Ce qui finalise notre activité, notre activisme c’est d’élaborer une conscience en acte qui détienne le plus possible de distinctions réelles ; aussi bien dans le monde mais surtout structurellement dans l’acte même de l'arc vers, vers, par le réel pur et brut ; de n’importe quel ceci ou cela, y compris de lui-même en tant qu’acte, activisme, ce qu’opérait Hegel par ex en ses deux phénoménologies qui exposent toutes les rives et dérives de l’actualisme de la conscience, ou ce que distingue Nietzsche, puisqu’affecter notre volonté de l’Autre Volonté c’est créer dans la distance que « nous ne sommes pas ce que nous disons que nous sommes » mais référer à une intention plus grande et autre. Cette duplication interne de la surface de conscience est le positionnement ontologique et l’orientation (comme l’on dit d’un miroir) du dispositif, de la structure.

Aussi doit-on suivre point par point Plotin, Descartes ou Nietzsche ; ça n’aboutit pas à une connaissance (qui serait objectivement là comme un objet inerte) mais réoriente l’attention, le regard et vous montre votre être en tant que surface du miroir. Réoriente dans la mesure de suivre les signes disposés sur telle ou telle nouvelle cartographie du réel.

De même il faut épouser Rimbaud, ou qui vous voulez, afin de polir et diriger l’acte même qui se montre en et par Rimbaud, pareillement Descartes va amplifier la surface réfléchissante elle-même, bien avant de vous montrer les images des choses ou les choses elles-mêmes, et votre surface prendra un certain pli à la surface du présent. L‘occidentalisation poursuit tout le travail entrepris partout, toujours, et elle décide seulement d’inscrire ici et maintenant que « cela » se réalise de fait ici même, et creuse cette instantanéité, puisque si le présent est l’origine des choses et des êtres, il est partout avant toute chose. De sorte que l’on a pénétré bel et bien dans le centre nerveux du réel depuis 2500 ou 3000 ans, lorsque l’on franchit la ligne et donc de se tenir sur le Bord ; peut-être les autres grandes expérimentations saisirent-elles l’absolu tout au-delà, mais ça ne nous concerne pour l’instant pas, puisque l’on a décidé de dénicher ici même la jonction ou disjonction, le décalage et le hiatus. Et les divers nihilismes ou le défaitisme, qui nous condamnerait à l’illusionnisme, à dénigrer les possibilités quant à l’atteinte ontologique du réel, sont une facilité qui interprète le décalage de notre regard comme une simple donnée du monde ; mais le monde n’est pas simple, ni un être-là donné pauvre et immanent ; il est déjà articulé, en torsion sur son acte. De ce qu’il existe justement un présent et qu’il est l’articulation elle-même.
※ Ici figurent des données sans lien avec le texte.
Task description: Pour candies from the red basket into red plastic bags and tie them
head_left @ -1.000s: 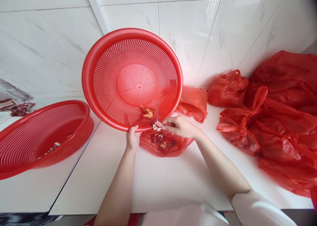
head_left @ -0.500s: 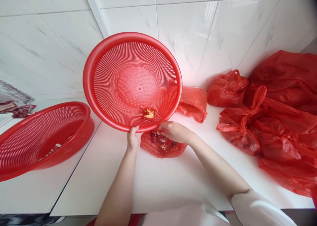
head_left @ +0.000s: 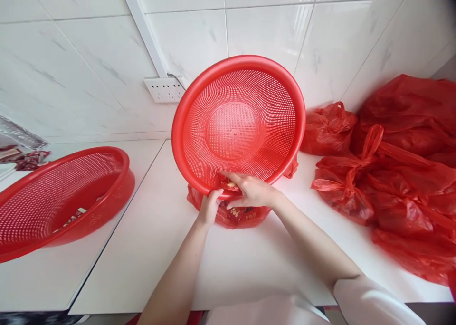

Et c’est l’acte qui architecture sans cesse les Moyens (les Moyens sont l'ensemble des technologies, mentales, si l'on veut, qui permettent de ré-atteindre ce que l'on a jamais quitté mais que l'on ignore encore ; l'universel par ex, l'oeuvre, la révolution) ; ce qui est bien le projet nietzschéen, et de toutes les pensées suffisantes en élaboration en fait, mais là si il ne le nomme pas tel, il le signe ; il dit que l’acte c’est Nietzsche, c’est moi-même, dit-il ; il le signe du nom de Volonté, celle que l’on n’est pas, qui n’apparait pas dans le monde ou le vécu, qui est (apparemment) anti-intentionnelle mais qui en vérité révèle réellement l’intentionnalisation ; que l’intentionnel est plus grand que ce qu’il montre, que l’arc de conscience est plus grand que le conscient ; et Sartre et Lacan n’en disconviennent absolument pas, et Heidegger qui entend nous faire précéder d’un Etre si radicalement autre que l’on ne sait toujours pas ce qu’il veut ; l’articulation de conscience est plus grande que le conscient, le je est tout à fait autre que le moi, qui peut bien se tortiller dans tous les sens (au propre ou au figuré), le moi n’y arrivera pas. Et l’on est toujours bien plus loin que « soi ».